You will recall that I managed to bonk a ladder onto an innocent-bystander spar -- actually, one of the three parts which will be assembled, eventually, to become the dinghy's boom. For you lubbers, that's the thingie that stretches, more-or-less horizontally, along the bottom edge of the mainsail.
I shared the ugly damage with you, and also with my boat-building colleagues on a pair of invaluable online forums, whose addresses you can find somewhere on this page if I haven't messed it up.
Almost all -- no, all -- of the denizens of these forums know more about woodworking and boatbuilding that I'll ever know (I may have the edge on them in the marketing of Business Intelligence, or perhaps of attractive condiment dispensers, but that will not get the boat built, as we say on the forums).

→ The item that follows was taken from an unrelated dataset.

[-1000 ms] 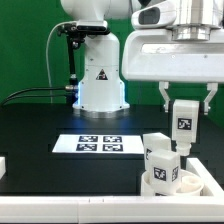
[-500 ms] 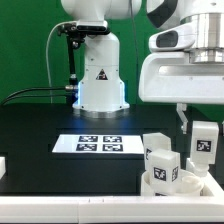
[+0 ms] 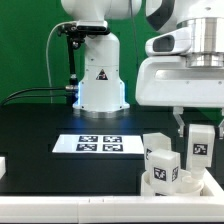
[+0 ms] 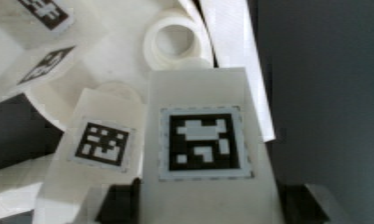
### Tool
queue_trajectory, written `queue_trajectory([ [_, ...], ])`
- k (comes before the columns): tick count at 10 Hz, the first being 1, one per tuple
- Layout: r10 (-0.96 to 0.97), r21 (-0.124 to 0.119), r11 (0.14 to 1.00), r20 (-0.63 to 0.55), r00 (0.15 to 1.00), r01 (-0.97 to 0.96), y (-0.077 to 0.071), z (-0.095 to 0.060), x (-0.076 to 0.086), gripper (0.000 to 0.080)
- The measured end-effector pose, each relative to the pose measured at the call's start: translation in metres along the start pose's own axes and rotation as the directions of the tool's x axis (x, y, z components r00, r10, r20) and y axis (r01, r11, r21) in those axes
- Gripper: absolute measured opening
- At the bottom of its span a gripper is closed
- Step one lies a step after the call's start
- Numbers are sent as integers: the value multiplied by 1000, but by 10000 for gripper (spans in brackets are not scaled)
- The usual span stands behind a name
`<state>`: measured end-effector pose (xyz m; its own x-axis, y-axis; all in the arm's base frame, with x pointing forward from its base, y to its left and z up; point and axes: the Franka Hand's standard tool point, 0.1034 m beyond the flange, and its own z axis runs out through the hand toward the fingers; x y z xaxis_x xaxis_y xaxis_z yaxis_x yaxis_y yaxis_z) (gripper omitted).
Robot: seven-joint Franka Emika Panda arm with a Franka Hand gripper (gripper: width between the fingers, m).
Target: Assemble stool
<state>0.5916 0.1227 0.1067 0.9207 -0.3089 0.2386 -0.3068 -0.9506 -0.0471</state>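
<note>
My gripper [image 3: 199,132] is shut on a white stool leg [image 3: 200,150] with a black-and-white tag and holds it upright over the right part of the round white seat [image 3: 188,186]. Two more tagged legs [image 3: 161,160] stand on the seat, just to the exterior view's left of the held leg. In the wrist view the held leg [image 4: 202,125] fills the middle, with my gripper [image 4: 216,206] closed on it and the dark fingers [image 4: 116,206] on either side. Beyond it are another leg [image 4: 104,135] and the seat [image 4: 173,42] with a round hole.
The marker board [image 3: 100,143] lies on the black table at centre. The arm's white base [image 3: 100,75] stands behind it with cables to the exterior view's left. A small white part [image 3: 3,166] sits at the left edge.
My gripper has carried the leg toward the exterior view's right and then lowered it a little beside the standing legs. The seat and the other legs have not moved.
</note>
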Motion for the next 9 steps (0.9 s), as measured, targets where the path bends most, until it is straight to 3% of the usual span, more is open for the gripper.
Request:
queue_trajectory([
  [4,-12,-9,1000,13,1000,12,4,7,-6,334],
  [9,-3,-2,1000,15,1000,3,0,7,-8,334],
])
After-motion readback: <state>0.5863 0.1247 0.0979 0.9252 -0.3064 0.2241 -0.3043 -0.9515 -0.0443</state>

Most of them predicted doom. The wood fibers are damaged. Spars get their strength from their surfaces, and this surface is hosed. If you have extra wood, cut out the damage and splice it with a scarf joint. Buy a new piece. Spare no expense. You don't want to be out in the middle of Puget sound, an Alaska-bound cruise ship bearing down on you, when a Big Puff takes you by surprise and splinters your weakened boom into a pair of oversize toothpicks. Oh, no.
There is every reason to believe they are right.
But as I hinted above, the wounded piece is just a part of the eventual boom. It's a long, plank-shaped plank -- very planklike. Another long piece get screwed-and-glued to it, making it into a protracted "T". This will add strength, of course, and reduces the extent to which the damaged piece contributes overall strength. Yeah, there's another piece, but that part's even more boring than what you've already slogged through.
Well, yeah, the other camp says, given the "T" shape of the assembled piece, and the fact that part of the Big Bruise usually gets trimmed off with a roundover bit anyway, it's probably not that big a deal. Just fill the hole with more wood (and epoxy), or just all epoxy, and hey, if the cruise ship runs you down, at least it's an interesting end to things.
So I filled the ding with thickened epoxy. Just look!
It should only take me about a year to sand that patch smooth. Then I'll be able to do my rounding-over-and-screwing-and-gluing. I can't wait.